→ What the task asks: Gather all lines with "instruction" from the records.

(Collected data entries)
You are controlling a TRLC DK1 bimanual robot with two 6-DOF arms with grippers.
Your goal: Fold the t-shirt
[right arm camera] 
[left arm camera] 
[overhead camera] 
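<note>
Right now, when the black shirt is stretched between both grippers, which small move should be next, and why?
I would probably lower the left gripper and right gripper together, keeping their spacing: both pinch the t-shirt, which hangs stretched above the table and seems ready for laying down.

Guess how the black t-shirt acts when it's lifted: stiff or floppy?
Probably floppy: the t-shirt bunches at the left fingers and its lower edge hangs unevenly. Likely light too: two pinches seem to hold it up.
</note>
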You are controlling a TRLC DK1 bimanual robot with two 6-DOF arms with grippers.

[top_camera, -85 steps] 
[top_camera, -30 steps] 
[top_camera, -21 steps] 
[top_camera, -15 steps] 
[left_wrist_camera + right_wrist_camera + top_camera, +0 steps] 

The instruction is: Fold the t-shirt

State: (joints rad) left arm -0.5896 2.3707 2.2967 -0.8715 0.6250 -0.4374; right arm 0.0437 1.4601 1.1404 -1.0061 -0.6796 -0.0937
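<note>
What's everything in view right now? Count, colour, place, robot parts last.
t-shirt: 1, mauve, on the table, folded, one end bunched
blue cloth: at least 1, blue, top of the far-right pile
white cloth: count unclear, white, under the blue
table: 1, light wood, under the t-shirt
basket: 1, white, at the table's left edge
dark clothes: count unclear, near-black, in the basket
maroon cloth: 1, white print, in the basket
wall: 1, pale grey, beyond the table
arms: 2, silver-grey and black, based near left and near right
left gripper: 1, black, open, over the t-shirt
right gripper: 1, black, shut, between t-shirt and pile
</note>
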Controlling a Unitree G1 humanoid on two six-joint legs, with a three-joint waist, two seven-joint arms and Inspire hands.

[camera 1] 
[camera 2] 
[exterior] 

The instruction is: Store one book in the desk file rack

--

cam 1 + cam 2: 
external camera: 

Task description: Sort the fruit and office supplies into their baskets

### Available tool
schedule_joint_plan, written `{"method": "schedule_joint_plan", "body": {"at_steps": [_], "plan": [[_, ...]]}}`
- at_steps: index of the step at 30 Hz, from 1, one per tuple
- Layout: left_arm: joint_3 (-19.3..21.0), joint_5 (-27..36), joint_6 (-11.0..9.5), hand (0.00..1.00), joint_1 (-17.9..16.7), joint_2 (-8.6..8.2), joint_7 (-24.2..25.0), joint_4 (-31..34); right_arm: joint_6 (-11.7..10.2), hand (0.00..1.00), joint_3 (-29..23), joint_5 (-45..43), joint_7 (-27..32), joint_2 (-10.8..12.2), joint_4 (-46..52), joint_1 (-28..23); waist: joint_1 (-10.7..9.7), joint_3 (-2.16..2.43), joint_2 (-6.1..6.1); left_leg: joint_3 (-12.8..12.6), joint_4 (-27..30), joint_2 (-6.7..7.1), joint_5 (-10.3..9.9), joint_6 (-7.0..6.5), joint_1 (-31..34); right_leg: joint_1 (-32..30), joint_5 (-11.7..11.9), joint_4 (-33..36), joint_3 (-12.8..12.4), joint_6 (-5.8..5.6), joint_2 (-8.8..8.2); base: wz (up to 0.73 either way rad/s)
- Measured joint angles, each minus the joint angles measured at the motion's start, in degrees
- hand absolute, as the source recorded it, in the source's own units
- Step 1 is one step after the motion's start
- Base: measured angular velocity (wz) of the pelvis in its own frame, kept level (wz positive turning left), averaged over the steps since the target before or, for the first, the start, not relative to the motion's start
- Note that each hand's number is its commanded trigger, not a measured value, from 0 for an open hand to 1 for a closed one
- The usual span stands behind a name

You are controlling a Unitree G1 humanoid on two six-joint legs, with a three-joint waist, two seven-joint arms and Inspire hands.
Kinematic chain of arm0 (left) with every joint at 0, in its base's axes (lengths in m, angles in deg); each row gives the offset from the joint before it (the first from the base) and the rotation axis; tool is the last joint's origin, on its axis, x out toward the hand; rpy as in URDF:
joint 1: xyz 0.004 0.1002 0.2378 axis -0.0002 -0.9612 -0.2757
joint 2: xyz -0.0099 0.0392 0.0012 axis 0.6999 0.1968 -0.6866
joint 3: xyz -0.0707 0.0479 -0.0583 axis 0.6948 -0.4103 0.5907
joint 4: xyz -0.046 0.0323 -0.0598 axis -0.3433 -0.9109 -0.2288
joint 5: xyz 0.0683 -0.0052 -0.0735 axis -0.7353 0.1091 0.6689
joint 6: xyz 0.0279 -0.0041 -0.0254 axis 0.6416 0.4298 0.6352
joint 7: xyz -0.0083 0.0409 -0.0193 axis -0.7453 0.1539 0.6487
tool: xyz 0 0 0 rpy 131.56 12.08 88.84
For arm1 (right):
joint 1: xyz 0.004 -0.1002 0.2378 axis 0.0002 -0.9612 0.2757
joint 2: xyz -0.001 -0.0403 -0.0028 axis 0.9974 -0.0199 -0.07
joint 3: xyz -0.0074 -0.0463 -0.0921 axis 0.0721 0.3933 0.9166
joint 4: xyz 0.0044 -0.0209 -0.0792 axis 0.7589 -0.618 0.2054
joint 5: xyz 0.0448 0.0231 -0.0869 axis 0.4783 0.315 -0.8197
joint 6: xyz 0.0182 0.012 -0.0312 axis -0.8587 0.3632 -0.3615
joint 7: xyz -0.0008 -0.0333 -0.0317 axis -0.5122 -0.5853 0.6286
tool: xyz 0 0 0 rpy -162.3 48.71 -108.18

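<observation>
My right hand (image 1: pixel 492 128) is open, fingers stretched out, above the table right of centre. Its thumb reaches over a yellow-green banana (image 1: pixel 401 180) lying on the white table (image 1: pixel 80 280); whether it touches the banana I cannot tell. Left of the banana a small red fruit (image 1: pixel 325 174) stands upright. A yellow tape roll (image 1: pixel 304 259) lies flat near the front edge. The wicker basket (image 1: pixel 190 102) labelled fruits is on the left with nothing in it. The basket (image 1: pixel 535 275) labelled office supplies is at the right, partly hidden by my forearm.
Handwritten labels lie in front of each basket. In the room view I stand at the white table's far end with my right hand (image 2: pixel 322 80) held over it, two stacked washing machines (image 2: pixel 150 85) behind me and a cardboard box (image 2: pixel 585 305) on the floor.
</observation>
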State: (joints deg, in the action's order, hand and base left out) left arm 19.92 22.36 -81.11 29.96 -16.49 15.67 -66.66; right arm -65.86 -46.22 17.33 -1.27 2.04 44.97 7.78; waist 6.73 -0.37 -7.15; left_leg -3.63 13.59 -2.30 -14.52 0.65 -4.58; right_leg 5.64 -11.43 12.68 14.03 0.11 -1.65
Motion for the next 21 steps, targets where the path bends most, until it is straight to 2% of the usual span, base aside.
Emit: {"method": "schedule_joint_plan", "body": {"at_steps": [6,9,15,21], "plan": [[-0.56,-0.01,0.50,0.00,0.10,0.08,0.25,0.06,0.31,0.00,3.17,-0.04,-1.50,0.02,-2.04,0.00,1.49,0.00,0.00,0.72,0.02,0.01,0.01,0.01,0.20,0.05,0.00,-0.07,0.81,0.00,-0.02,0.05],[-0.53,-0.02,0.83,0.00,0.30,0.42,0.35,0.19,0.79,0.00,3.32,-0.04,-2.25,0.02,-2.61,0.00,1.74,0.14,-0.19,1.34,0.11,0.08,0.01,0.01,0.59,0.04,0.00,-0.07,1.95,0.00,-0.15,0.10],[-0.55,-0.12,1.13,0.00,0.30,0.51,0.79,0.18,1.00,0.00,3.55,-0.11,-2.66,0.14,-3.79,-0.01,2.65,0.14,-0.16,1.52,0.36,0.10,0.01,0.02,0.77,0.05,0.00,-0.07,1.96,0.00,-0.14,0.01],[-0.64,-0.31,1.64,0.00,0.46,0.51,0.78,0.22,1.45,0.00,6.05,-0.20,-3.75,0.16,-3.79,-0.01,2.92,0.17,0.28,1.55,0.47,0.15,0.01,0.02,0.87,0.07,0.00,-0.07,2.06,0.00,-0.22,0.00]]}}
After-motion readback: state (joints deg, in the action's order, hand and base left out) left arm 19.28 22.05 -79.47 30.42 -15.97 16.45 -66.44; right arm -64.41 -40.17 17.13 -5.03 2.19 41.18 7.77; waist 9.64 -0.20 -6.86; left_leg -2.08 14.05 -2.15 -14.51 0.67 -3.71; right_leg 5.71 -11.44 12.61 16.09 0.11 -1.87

→ Response below:
The instruction is: Fold the t-shirt
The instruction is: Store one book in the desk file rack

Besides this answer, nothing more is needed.